### EXERCISE AIM:
Give again, unaltered, the lines of the listing below that run from the line having "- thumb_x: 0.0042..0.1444" through the line having "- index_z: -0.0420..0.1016".

- - -

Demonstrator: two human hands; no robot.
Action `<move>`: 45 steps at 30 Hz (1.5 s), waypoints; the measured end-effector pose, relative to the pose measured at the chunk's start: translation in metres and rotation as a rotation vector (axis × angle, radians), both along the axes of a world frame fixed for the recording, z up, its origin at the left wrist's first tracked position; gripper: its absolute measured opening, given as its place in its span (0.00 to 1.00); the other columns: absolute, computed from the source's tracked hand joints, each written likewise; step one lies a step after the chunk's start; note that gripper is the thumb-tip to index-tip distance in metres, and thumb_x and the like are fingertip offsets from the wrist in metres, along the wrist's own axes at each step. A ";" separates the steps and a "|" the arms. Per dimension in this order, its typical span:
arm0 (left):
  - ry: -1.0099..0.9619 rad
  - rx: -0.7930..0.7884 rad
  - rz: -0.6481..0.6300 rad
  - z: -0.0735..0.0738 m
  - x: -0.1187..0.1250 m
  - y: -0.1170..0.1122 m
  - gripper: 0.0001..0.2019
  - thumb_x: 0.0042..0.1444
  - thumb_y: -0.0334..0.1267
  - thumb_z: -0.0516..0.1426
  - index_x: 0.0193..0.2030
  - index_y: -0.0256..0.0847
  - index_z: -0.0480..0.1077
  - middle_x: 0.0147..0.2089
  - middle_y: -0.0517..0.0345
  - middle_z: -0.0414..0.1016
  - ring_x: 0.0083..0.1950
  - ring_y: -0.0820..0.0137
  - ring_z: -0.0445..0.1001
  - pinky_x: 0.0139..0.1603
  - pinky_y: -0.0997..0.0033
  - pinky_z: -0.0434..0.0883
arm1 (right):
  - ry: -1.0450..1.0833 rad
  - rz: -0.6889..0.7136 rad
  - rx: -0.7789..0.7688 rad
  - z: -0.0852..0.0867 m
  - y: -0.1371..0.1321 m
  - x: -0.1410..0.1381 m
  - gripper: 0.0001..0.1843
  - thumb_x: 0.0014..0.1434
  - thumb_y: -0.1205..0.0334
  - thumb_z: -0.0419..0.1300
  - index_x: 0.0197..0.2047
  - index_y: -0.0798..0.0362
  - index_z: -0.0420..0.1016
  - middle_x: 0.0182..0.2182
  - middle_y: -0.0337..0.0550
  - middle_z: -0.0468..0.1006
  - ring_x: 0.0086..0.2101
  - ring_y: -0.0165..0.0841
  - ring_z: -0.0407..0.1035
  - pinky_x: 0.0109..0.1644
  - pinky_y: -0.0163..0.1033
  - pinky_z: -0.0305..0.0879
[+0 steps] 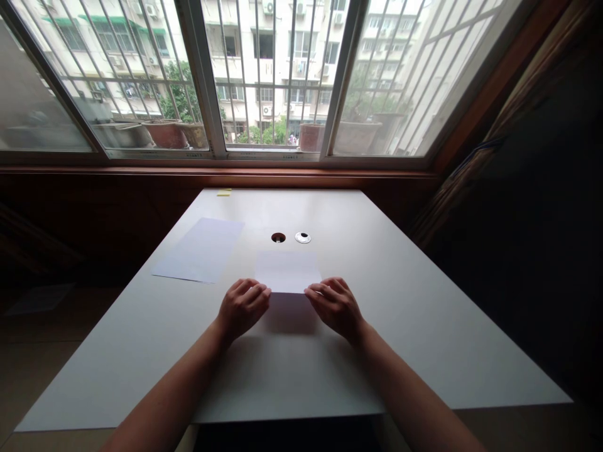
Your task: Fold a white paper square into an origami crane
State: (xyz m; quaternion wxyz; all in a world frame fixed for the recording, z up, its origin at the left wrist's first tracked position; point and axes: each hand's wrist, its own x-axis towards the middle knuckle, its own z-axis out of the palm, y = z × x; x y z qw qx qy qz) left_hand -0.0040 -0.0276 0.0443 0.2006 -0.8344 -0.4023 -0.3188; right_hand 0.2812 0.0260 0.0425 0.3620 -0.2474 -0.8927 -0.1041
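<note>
A small sheet of white paper [287,271] is on the table in front of me, its near edge raised and throwing a shadow toward me. My left hand [244,307] pinches the near left corner between closed fingers. At the near right corner, my right hand [335,307] grips the same sheet in a similar pinch. The far part of the paper seems to rest on the tabletop; whether it is creased I cannot tell.
The white table [414,326] reaches to the window wall. Left of the hands lies a larger paper sheet [200,250]. Beyond the held paper are a round cable hole [278,238] and a round silver cover [303,238]. Yellow tape strips [224,192] mark the far edge.
</note>
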 end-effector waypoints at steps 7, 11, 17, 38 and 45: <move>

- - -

### PROBLEM SOLUTION:
  - thumb_x: 0.0042..0.1444
  - thumb_y: -0.0334..0.1267
  - thumb_z: -0.0516..0.1426
  - index_x: 0.0193..0.2030
  - index_y: -0.0256..0.0847
  - index_z: -0.0480..0.1077
  - middle_x: 0.0147..0.2089
  - middle_y: -0.0517..0.0345
  - middle_z: -0.0414..0.1016
  - ring_x: 0.0083..0.1950
  - ring_y: -0.0820..0.0137
  - ring_z: -0.0445..0.1001
  - pinky_x: 0.0139..0.1603
  - pinky_y: -0.0997..0.0033
  - pinky_z: -0.0434..0.0883
arm1 (right):
  - ry: -1.0450..1.0833 rad
  - rz: -0.6889..0.7136 rad
  - rx: -0.7789..0.7688 rad
  - z: -0.0852..0.0867 m
  - y: -0.1371..0.1321 m
  - x: -0.1410..0.1381 m
  - gripper: 0.0001..0.1843
  - thumb_x: 0.0014..0.1434
  - thumb_y: -0.1205..0.0334
  - thumb_z: -0.0419..0.1300
  - index_x: 0.0197..0.2047
  - index_y: -0.0798..0.0362
  - index_z: -0.0420..0.1016

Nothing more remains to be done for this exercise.